§ **WORK ITEM**: Find each line below where the word "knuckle" occurs, and copy it.

§ **SUPPLIED MATERIAL**:
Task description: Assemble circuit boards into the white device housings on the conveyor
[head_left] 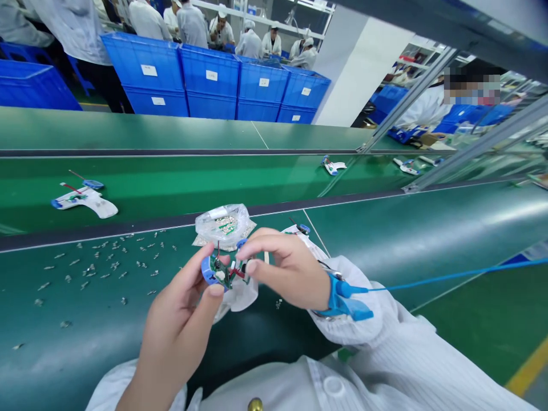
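My left hand [175, 314] is closed around the blue end of a white gun-shaped housing [245, 295], with a green circuit board [221, 276] showing in it. Thumb and forefinger of my right hand [285, 268] pinch a small blue-edged part [242, 244] beside that board. Short red wires run between the board and this part; its exact shape is partly hidden by the fingers. A blue wrist strap [345, 299] with a cord circles my right wrist. Just beyond my hands lies a clear plastic bag [222, 224] of small pieces. Another partly hidden white housing [306, 242] lies behind my right hand.
Many small metallic pieces [115, 265] are scattered on the green bench [107, 354] at left. A green conveyor belt [214, 180] carries several white housings [92, 201]. Blue bins [209, 74] stand beyond it. A metal post [411, 94] rises at right; people in white coats work behind.
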A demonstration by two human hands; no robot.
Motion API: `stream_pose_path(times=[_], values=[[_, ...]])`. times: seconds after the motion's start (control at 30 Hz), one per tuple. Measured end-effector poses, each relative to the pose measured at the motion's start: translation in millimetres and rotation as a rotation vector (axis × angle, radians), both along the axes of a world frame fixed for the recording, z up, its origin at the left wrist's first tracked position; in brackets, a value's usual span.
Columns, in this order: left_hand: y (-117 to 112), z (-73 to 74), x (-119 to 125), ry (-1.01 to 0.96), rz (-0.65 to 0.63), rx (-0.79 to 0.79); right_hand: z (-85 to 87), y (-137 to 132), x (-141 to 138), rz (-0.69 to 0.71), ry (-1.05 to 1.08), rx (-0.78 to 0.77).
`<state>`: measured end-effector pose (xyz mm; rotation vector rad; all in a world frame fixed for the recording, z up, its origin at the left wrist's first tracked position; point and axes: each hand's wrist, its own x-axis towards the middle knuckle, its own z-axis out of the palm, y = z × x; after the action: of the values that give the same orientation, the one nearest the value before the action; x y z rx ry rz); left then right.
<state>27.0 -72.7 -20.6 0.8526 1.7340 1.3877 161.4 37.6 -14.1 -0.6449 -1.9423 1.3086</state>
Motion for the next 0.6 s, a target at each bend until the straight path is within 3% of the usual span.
stream_pose_path(times=[0.1,0.23,0.37,0.47,0.6], values=[[-1.4,-3.4,-4.0,0.255,-0.026,-0.03,7.2,-8.6,-13.5,0.043,-0.046,0.023],[-2.2,-6.7,-8.1,0.479,-0.032,-0.04,4.9,-13.0,-22.4,-0.004,-0.071,0.011],[-0.9,-5.0,-7.2,0.558,-0.042,-0.042,3.6,-8.8,-22.4,0.019,-0.08,0.007],[2.2,-6.0,-7.4,0.384,-0.039,-0.056,3.5,2.5,-21.7,0.089,-0.051,-0.011],[9.9,-13.1,-11.8,-0.153,-0.024,0.019,0.3,24.0,-21.2,-0.015,-0.08,-0.002]])
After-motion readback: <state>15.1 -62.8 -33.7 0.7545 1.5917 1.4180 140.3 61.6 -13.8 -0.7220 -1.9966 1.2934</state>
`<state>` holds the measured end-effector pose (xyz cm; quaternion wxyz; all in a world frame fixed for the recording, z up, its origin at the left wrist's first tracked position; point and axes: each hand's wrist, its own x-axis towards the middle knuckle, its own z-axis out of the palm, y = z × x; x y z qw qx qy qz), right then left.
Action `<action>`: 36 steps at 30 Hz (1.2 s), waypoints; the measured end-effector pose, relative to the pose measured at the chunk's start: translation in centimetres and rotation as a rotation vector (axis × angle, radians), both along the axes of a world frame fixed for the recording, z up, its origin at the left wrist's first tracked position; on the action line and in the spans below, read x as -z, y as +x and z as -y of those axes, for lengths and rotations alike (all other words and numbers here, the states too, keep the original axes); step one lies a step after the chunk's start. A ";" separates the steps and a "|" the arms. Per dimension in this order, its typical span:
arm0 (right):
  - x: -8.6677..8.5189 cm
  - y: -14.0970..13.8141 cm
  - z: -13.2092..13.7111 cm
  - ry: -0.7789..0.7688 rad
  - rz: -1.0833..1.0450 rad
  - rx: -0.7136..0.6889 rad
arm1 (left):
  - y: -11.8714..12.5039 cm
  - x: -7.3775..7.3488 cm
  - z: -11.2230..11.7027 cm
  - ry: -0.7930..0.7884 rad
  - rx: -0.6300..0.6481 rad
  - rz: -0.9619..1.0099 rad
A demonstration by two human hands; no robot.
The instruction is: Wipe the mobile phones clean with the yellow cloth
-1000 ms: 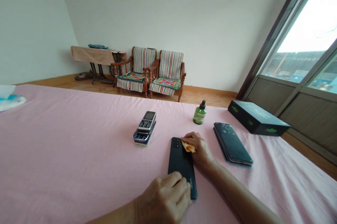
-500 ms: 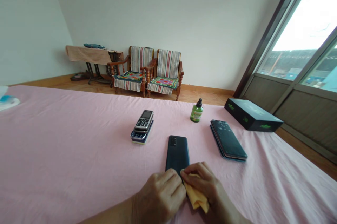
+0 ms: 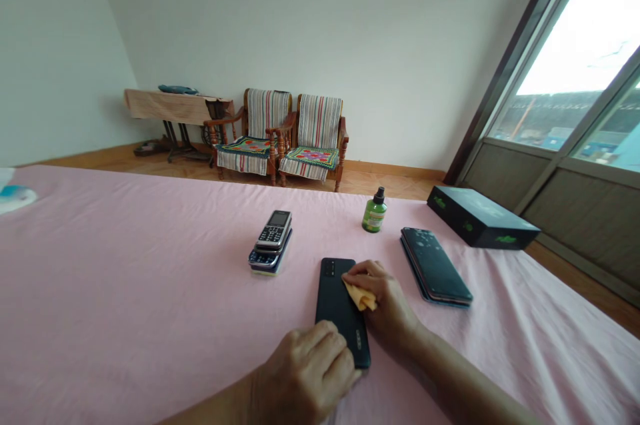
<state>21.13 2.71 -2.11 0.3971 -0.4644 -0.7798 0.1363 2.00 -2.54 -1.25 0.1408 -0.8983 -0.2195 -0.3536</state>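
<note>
A dark smartphone point(image 3: 336, 302) lies face down on the pink tablecloth point(image 3: 125, 278), camera end away from me. My left hand point(image 3: 305, 372) is curled over its near end, pinning it down. My right hand point(image 3: 383, 302) pinches a small yellow cloth point(image 3: 361, 296) and presses it on the phone's far right part, near the camera.
A stack of keypad phones point(image 3: 271, 248) lies to the left of the smartphone. A green spray bottle point(image 3: 375, 212), a stack of dark smartphones point(image 3: 435, 266) and a black box point(image 3: 481, 217) stand to the right. Two chairs and a side table are by the far wall.
My right hand slid the yellow cloth from the phone's far end to its near end, then back up towards the camera end. My left hand kept its hold.
</note>
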 end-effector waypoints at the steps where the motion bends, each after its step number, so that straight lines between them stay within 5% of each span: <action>1: 0.0 0.1 -1.2 0.002 0.004 0.002 | 0.0 -0.1 0.0 0.005 0.001 0.000; 7: 0.0 -0.5 -4.3 -0.002 0.066 -0.038 | -0.2 -0.6 0.1 -0.023 -0.005 -0.003; 22: -0.1 -1.1 0.2 -0.021 -0.079 -0.038 | -0.6 -1.8 -0.8 -0.225 0.018 0.187; 29: -0.6 -1.8 1.7 -0.050 -0.153 -0.046 | -0.6 -1.5 -1.1 -0.354 -0.085 0.140; 36: -0.9 -2.7 3.4 -0.061 -0.247 -0.095 | -0.9 -0.9 -1.2 -0.323 -0.075 0.110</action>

§ **RESPONSE TO THIS EXERCISE**:
`<state>`: measured end-effector pose (xyz mm; rotation vector rad; all in a world frame fixed for the recording, z up, its origin at the left wrist's first tracked position; point and axes: each hand's wrist, its own x-axis towards the middle knuckle, its own z-axis out of the palm, y = z × x; after the action: of the values that give the same orientation, the one nearest the value before the action; x y z rx ry rz); left then right.
`<state>` holds the measured end-effector pose (xyz cm; quaternion wxyz; all in a world frame fixed for the recording, z up, its origin at the left wrist's first tracked position; point and axes: each hand's wrist, its own x-axis towards the middle knuckle, its own z-axis out of the palm, y = z × x; x y z qw qx qy qz), right then left.

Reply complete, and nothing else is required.